# Machine Learning Basics
![Classification Example](https://scikit-learn.org/stable/_images/sphx_glr_plot_classifier_comparison_001.png)

## with sklearn
![sklearn](https://scikit-learn.org/stable/_static/scikit-learn-logo-small.png)


>    * Simple and efficient tools for predictive data analysis
>    * Accessible to everybody, and reusable in various contexts
>    * Built on NumPy, SciPy, and matplotlib
>    * Open source, commercially usable - BSD license
>
>    &mdash; <cite>[https://scikit-learn.org/](https://scikit-learn.org/stable/)</cite>

In [None]:
import pip
!pip install scikit-learn

## Machine Learning
A learning problem considers a data sample and then tries to predict properties of previously unknown data.

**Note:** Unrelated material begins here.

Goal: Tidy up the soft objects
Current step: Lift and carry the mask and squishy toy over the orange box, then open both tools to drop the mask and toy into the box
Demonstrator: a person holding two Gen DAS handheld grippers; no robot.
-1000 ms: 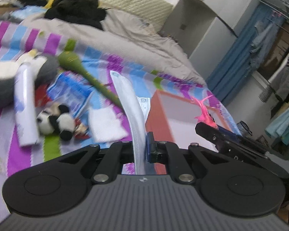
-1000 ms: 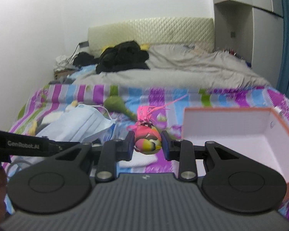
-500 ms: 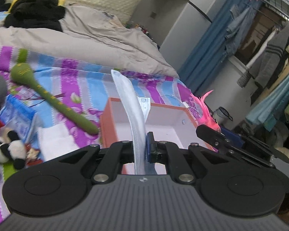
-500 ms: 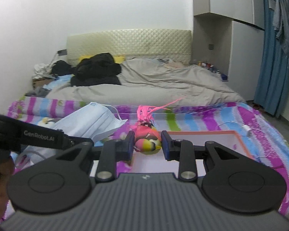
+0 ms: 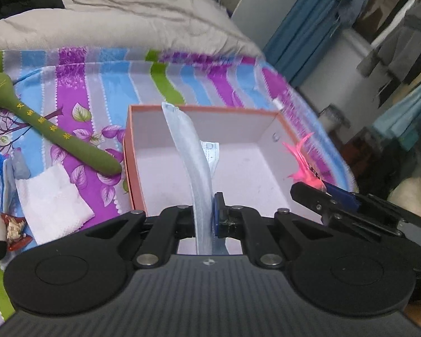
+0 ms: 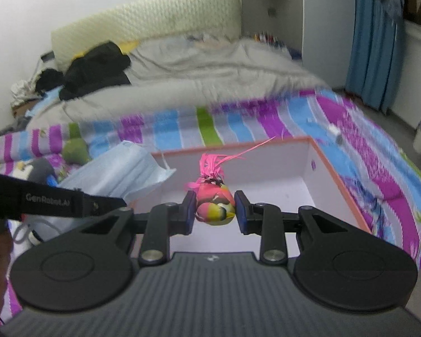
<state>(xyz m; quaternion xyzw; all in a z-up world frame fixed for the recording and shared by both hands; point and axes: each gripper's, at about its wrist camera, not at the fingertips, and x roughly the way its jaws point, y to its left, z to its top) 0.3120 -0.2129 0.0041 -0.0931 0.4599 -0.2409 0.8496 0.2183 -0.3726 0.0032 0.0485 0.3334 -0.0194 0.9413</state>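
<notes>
**Two soft things poised over the box: where the drop could miss**

The biggest risk lies with the face mask [image 5: 195, 168]. It is a wide, limp sheet pinched at one edge by the left gripper [image 5: 210, 219], whose jaws are closed almost flat on it. Its free end stands up over the open box [image 5: 132, 151], and in the right wrist view much of the sheet spreads out past the box's left wall. Released there, I judge it could drape over the rim or slide onto the bedspread [image 5: 78, 84] instead of landing inside.

The lesser risk is the small pink and yellow toy bird [image 6: 214, 203], held between the narrow-set jaws of the right gripper [image 6: 214, 214], above the box floor. It is round and light, so it may bounce or roll on the bare bottom. Its long pink feathers [image 6: 238, 154] could catch on a finger pad as the jaws part.

The two grippers sit close together, so a bump between them is possible.

The setting is a bedroom. A bed fills it, with a grey duvet [image 6: 196, 75], dark clothes [image 6: 95, 67] and a quilted headboard [image 6: 154, 19]. Blue curtains [image 6: 376, 42] hang at the right. On the striped bedspread beside the box lie a green long-handled massage stick [image 5: 50, 132] and a folded white tissue [image 5: 50, 199].
</notes>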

![ML Example](https://miro.medium.com/v2/resize:fit:720/1*R-ItxBW2SWarITBKe7HZuA.gif)

### The branches of Machine Learning
- **Supervised learning**: the data has an additional attribute ("label") that we want to predict $\rightarrow$ classification or regression
- **Unsupervised learning**: the data has no target value, we want to identify groups of similar samples $\rightarrow$ clustering
- **Reinforcement learning**: no data available, by interacting with an environment and correspondig reactions a system is trained

![branches_ml.png](attachment:ecf2ce73-a2eb-4fed-bac6-62b743063555.png)

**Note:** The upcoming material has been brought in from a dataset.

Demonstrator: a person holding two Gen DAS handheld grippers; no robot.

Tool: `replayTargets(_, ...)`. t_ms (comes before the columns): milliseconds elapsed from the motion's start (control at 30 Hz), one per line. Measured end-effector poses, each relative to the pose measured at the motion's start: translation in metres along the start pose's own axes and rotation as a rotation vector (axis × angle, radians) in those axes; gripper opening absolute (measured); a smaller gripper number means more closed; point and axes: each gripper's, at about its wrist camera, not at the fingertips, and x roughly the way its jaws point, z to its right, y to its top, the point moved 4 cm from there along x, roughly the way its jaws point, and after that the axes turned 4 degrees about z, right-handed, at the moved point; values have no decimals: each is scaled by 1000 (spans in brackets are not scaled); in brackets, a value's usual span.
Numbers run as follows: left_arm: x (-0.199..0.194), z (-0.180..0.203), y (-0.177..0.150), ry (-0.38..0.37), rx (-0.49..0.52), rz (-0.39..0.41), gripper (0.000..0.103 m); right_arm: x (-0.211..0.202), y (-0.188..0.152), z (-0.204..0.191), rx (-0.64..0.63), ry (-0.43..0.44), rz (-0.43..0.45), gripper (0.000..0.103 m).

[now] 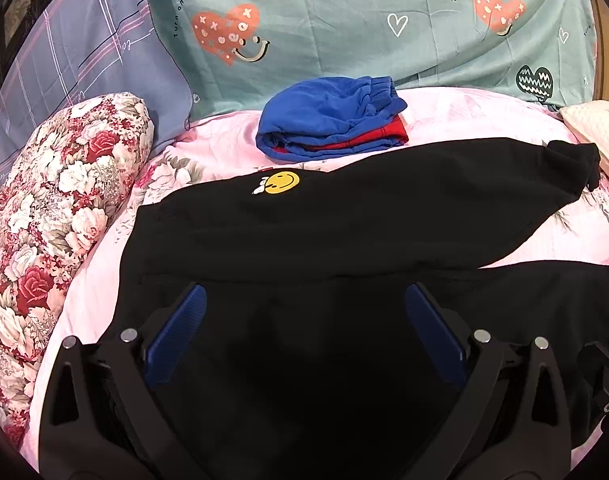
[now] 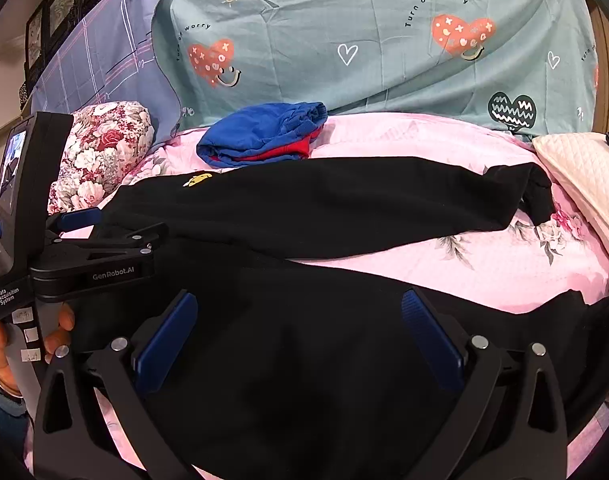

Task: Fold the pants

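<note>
One pair of black pants (image 1: pixel 344 216) is laid flat across the pink floral bedsheet (image 1: pixel 444 120), its two legs stretched toward the right and parted by a wedge of sheet; one yellow smiley patch (image 1: pixel 282 182) is seen near the waist end. Over the near part of the pants two sets of tongs are held: the left tongs (image 1: pixel 304 312) and the right tongs (image 2: pixel 300 316), each with both blue pads (image 2: pixel 166 338) spread wide and nothing gripped between them. In the right wrist view the left tongs (image 2: pixel 78 218) are seen from the side at the waist edge of the pants. Beyond the pants, one folded blue-and-red bundle (image 1: pixel 330 118) is placed on the sheet. Behind that, one teal heart-print cover (image 1: pixel 364 20) is propped. Left of the pants one floral bolster (image 1: pixel 60 208) is laid, and at their right end one cream quilted cloth (image 2: pixel 580 172) is seen.
</note>
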Motion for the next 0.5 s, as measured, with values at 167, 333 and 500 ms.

## Tackling Data Science Projects

![Data Science Lifecycle](https://ajgoldsteindotcom.files.wordpress.com/2017/11/ds-deconstructed.jpg?w=740)

## A Sample ML Project

![Titanic Image](https://miro.medium.com/max/720/1*qTqs-DD_i5dqUtTuaVzfWw.png)

## Data Dictionary

| Variable |                 Definition                 |                       Key                      |
|:--------:|:------------------------------------------:|:----------------------------------------------:|
| survival | Survival                                   | 0 = No, 1 = Yes                                |
| pclass   | Ticket class                               | 1 = 1st, 2 = 2nd, 3 = 3rd                      |
| sex      | Sex                                        |                                                |
| Age      | Age in years                               |  fractional if less than 1                     |
| sibsp    | # of siblings / spouses aboard the Titanic |                                                |
| parch    | # of parents / children aboard the Titanic |  definition of family on board                 |
| ticket   | Ticket number                              |                                                |
| fare     | Passenger fare                             |                                                |
| cabin    | Cabin number                               |                                                |
| embarked | Port of Embarkation                        | C = Cherbourg, Q = Queenstown, S = Southampton |


For more information, please be refered to the dataset description on [kaggle.com](https://www.kaggle.com/c/titanic/data).


### 01. Frame the Problem
![Problem Framing Process](https://images.squarespace-cdn.com/content/v1/61f93f7493f91d77cb39464c/b5e3e004-a633-4f32-b432-28cbbc2cee42/Blog-Cover-Images-13.jpg)

> Ask a Lot of Questions
> - Translate ambigous requests into a  concrete, well-defined problem
> - Identify business priorities & strategy decisions that will influence your work

__Requirement / Task:__ We are given information about the passengers of the Titanic (e.g. gender, age, ticket category) and want to predict who survived the tragedy.

<a name="2"></a>
### 02. Collect Raw Data
![Data Collection](https://images.ctfassets.net/3viuren4us1n/288E0SWjmRgYQScyJeXpwt/19e6700ccf4f32dd638d73adad8279cc/data-collection---resized-3.jpg?fm=webp&w=828)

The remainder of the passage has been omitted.